Sunday 3 March 2013

The Agony And The Ecstasy

Heating update, there isn't any, we are still cold. Getting a might fed up now.

When it comes to making a big decision I am an absolute nightmare. I will agonise over the smallest thing and pick the pros and cons to pieces. I over think things to such a degree that I become almost catatonic and then suddenly the answer arrives in a flash of inspiration and everything is OK again. I've said it before and I will say it again, I am my own worst enemy.

So the angonising started yesterday afternoon after I'd test driven the Mito. I was really surprised at how nippy it was and the handling was superb but did I really like it? Unfortunately the salesman came with me so I was unable to drive with my usual verve and therefore test it, in my mind, properly. One thing I really didn't like about it was when you brake really hard the hazard lights come on, very strange and very off putting I must say. However I loved the overall look and feel of the car and to be honest by the time the drive was over I was smitten. All I had to do now was convince myself to go for it. I immediately came up with all sorts of reasons why I shouldn't go for it, which is what I always do in any situation. No one would every accuse me of impulse buying. Back home I sat down and wrote out a list of pros and cons to getting a new car.

Pros

Reliability - my 156 has never let me down yet but it is getting to that age when things start to go wrong.
Lower fuel consumption - my 156 eats fuel.
MOT, servicing and insurance all covered - again these cost a fortune on my 156
RAC breakdown cover included, another thing that costs a lot but I dare not do without. There was a time I could change my own wheel, but not anymore.

Cons

Cost - not that much extra when you take into account what it costs to keep my 156 on the road.
Selling the 156 - things will need doing before I can sell but this cost will be recovered when sold.
Storing the 156 until sold - a minor consideration but I don't want to upset the neighbours
I won't own the car - this is a hire arrangement via the motability scheme, whilst I own the 156 outright.
Saving for the next deposit - I can put some aside from the profits of selling the 156 and to be honest it is three years away and my life could be very different by then, so not really worth worrying about now.
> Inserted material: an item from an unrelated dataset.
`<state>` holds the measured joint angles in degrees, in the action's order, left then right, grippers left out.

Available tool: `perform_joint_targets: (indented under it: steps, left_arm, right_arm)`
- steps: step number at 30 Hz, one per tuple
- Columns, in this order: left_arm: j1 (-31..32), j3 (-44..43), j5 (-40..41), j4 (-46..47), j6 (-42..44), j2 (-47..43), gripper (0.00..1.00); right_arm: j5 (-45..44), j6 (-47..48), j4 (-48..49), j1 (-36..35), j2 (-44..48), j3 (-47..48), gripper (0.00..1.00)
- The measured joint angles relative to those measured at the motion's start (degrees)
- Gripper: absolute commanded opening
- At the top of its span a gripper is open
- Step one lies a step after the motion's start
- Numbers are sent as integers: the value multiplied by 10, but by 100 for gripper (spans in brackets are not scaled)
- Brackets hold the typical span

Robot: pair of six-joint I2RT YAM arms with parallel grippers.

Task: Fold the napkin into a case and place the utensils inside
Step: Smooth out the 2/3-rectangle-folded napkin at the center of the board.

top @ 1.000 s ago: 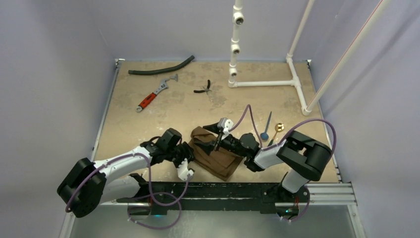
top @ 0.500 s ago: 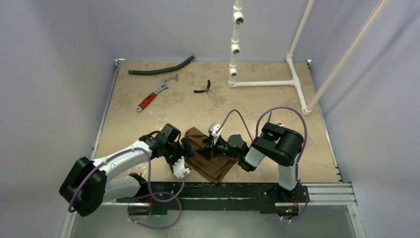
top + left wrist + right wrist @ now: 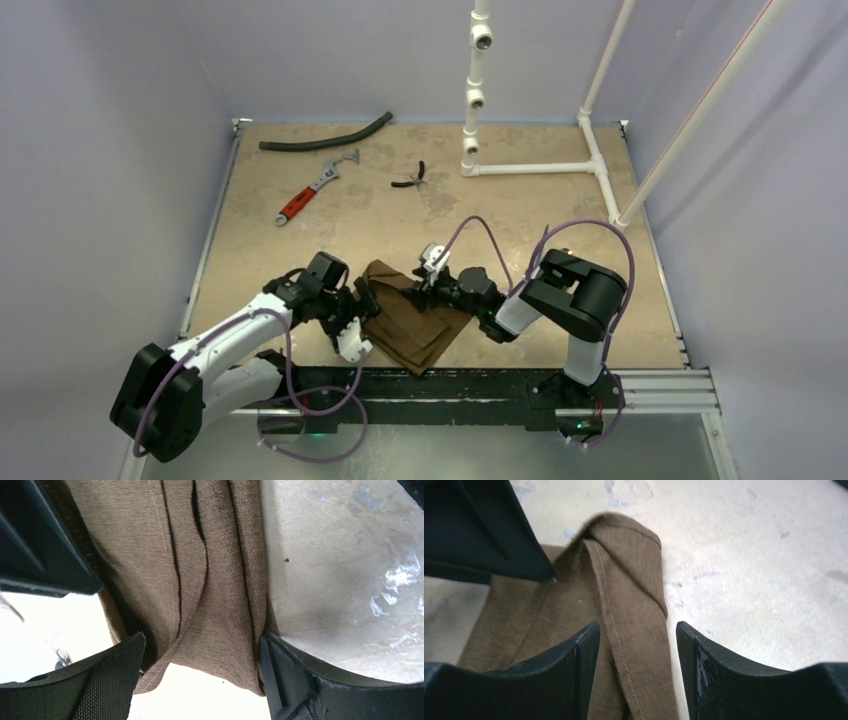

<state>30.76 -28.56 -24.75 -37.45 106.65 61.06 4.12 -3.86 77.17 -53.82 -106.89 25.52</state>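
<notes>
Overhead and wrist views of the folding stage. At the near edge, the left arm (image 3: pixel 225 335) and the right arm (image 3: pixel 575 295) stood on the black mounting rail (image 3: pixel 450 385) of the table (image 3: pixel 480 215). Just beyond the rail lay the napkin (image 3: pixel 408 325), a dark-brown cloth folded into a long, layered band. It ran obliquely from the near edge toward the table's middle and lay flat on the tan surface. The left gripper (image 3: pixel 357 318) reached the band from the left. In the left wrist view its two fingers (image 3: pixel 102 682) stood wide apart astride one end of the cloth; the overlapping folds filled the space between them, and no pinch was evident. The right gripper (image 3: pixel 423 284) met the band's far end from the right. In the right wrist view its fingers (image 3: pixel 719 675) were parted at a moderate width around a stitched, folded-over strip. Bare table showed between the strip and the right-hand finger, so the cloth was not clamped. A purple cable (image 3: pixel 480 225) looped above the right forearm. Farther back, well apart from the cloth, lay a red-handled wrench (image 3: pixel 310 190), then small black pliers (image 3: pixel 410 178), and near the far edge a black hose (image 3: pixel 325 137). A white pipe frame (image 3: pixel 530 168) stood at the far right.
</notes>
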Motion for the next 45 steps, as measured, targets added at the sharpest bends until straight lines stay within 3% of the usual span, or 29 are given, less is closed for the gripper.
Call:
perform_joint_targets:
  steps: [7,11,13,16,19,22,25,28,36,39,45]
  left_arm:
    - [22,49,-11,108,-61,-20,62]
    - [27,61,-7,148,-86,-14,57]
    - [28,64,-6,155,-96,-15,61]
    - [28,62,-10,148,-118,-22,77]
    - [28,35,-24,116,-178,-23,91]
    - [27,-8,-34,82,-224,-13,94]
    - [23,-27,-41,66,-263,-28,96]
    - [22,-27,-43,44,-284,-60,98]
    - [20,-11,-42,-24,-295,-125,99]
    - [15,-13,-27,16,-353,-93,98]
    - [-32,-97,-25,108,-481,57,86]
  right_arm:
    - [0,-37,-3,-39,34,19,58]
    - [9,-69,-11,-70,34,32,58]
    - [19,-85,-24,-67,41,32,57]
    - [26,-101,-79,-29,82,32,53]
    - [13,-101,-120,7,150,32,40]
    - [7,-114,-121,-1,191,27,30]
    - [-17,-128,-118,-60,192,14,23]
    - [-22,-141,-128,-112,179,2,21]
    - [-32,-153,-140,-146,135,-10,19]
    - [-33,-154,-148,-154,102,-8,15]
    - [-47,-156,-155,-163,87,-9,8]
However the most important factor was for once doing something for me. Not wishing to be morbid but if I don't get a transplant I may not be here this time next year and if I am there is no guarantee that I'll be well enough to drive. And if I do have a transplant I may never again get the chance to have a brand new car sitting in the drive so why wait? I've spent my whole life considering others, putting things off until a better time, maybe now I need to think of myself for once and be a bit selfish. Surely there isn't any reason to deny myself this one little pleasure, is there? So this morning I went out and did what I had to do and with a bit of luck I will be driving my new car in three weeks time. It was the most exciting thing I've done in ages. There was a brief twinge of guilt but I forced that away and am now looking forward to taking delivery.

This afternoon I have snuggled up under the duvet, with Tarmac for company, and watched a lot of Sunday afternoon rubbish while dozing off now and then. It is back to work tomorrow and as always I'm having mixed emotions. I'm quite looking forward to being warm I must say and it will be nice to have a bit of a gossip with the girls. On the other hand the thought of getting up and showering in a freezing cold bathroom at six o'clock in the morning, or returning to a cold house after a busy day, is one I dread. Though in fairness the engineers might have sorted it out by the time I get home, here's hoping.

In the meantime it is lots of hot milky drinks and a fan heater turned up to full blast that will keep me going.

Next blog Wednesday when hopefully my house will resemble the tropics.



1 comment:

  1. Glad to hear that you have opted for the car:) Motability are great, before my Tx it took a lot of weight off my mind that the car would be fixed and serviced if it needed to be and that I would be provided a car while repairs were done.
    I could then concentrate on keeping well,a reliable car is a must if you get the call! Then you will also be ready for the visits after the Tx which are quite frequent at the start.